*Work task*. Return the entire listing exactly, leaving nothing out.

***** Data segment *****

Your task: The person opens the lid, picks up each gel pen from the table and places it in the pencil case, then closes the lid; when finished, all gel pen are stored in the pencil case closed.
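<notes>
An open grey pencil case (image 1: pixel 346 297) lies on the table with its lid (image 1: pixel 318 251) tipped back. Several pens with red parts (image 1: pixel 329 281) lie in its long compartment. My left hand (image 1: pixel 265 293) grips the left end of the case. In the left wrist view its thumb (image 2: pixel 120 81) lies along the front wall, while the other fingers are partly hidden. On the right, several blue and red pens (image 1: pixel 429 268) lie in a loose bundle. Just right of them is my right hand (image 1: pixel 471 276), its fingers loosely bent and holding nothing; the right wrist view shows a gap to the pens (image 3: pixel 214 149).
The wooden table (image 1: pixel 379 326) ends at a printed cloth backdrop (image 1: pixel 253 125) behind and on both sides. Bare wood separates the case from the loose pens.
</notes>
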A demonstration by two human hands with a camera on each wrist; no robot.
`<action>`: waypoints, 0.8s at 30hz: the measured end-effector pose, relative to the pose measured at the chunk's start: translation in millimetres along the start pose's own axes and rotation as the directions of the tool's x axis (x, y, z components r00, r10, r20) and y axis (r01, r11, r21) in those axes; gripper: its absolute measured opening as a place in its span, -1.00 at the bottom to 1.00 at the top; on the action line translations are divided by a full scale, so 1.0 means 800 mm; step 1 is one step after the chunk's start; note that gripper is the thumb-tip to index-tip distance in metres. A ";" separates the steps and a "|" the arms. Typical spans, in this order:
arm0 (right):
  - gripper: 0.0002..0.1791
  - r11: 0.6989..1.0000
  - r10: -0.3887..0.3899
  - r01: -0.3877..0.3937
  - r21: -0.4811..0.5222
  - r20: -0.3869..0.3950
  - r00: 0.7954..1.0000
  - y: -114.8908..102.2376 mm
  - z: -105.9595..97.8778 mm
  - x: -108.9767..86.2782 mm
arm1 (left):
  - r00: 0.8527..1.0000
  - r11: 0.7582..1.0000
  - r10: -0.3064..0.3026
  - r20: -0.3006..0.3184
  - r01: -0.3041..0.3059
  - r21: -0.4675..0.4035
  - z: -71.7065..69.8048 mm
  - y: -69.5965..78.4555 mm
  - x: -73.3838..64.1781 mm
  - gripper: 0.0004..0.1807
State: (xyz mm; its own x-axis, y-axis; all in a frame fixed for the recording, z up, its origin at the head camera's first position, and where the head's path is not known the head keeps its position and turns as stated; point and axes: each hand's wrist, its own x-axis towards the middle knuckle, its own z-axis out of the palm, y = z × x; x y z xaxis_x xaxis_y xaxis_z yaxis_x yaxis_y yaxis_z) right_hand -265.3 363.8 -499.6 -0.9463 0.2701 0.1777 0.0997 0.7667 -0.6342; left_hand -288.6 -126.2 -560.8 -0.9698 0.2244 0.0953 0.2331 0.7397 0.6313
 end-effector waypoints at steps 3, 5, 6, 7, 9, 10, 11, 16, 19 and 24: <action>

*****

*Problem solution*.
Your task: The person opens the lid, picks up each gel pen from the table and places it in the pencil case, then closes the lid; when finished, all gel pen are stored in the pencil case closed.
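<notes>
An open grey pencil case (image 1: pixel 346 297) lies on the table with its lid (image 1: pixel 318 251) tipped back. Several pens with red parts (image 1: pixel 329 281) lie in its long compartment. My left hand (image 1: pixel 265 293) grips the left end of the case. In the left wrist view its thumb (image 2: pixel 120 81) lies along the front wall, while the other fingers are partly hidden. On the right, several blue and red pens (image 1: pixel 429 268) lie in a loose bundle. Just right of them is my right hand (image 1: pixel 471 276), its fingers loosely bent and holding nothing; the right wrist view shows a gap to the pens (image 3: pixel 214 149).
The wooden table (image 1: pixel 379 326) ends at a printed cloth backdrop (image 1: pixel 253 125) behind and on both sides. Bare wood separates the case from the loose pens.
</notes>
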A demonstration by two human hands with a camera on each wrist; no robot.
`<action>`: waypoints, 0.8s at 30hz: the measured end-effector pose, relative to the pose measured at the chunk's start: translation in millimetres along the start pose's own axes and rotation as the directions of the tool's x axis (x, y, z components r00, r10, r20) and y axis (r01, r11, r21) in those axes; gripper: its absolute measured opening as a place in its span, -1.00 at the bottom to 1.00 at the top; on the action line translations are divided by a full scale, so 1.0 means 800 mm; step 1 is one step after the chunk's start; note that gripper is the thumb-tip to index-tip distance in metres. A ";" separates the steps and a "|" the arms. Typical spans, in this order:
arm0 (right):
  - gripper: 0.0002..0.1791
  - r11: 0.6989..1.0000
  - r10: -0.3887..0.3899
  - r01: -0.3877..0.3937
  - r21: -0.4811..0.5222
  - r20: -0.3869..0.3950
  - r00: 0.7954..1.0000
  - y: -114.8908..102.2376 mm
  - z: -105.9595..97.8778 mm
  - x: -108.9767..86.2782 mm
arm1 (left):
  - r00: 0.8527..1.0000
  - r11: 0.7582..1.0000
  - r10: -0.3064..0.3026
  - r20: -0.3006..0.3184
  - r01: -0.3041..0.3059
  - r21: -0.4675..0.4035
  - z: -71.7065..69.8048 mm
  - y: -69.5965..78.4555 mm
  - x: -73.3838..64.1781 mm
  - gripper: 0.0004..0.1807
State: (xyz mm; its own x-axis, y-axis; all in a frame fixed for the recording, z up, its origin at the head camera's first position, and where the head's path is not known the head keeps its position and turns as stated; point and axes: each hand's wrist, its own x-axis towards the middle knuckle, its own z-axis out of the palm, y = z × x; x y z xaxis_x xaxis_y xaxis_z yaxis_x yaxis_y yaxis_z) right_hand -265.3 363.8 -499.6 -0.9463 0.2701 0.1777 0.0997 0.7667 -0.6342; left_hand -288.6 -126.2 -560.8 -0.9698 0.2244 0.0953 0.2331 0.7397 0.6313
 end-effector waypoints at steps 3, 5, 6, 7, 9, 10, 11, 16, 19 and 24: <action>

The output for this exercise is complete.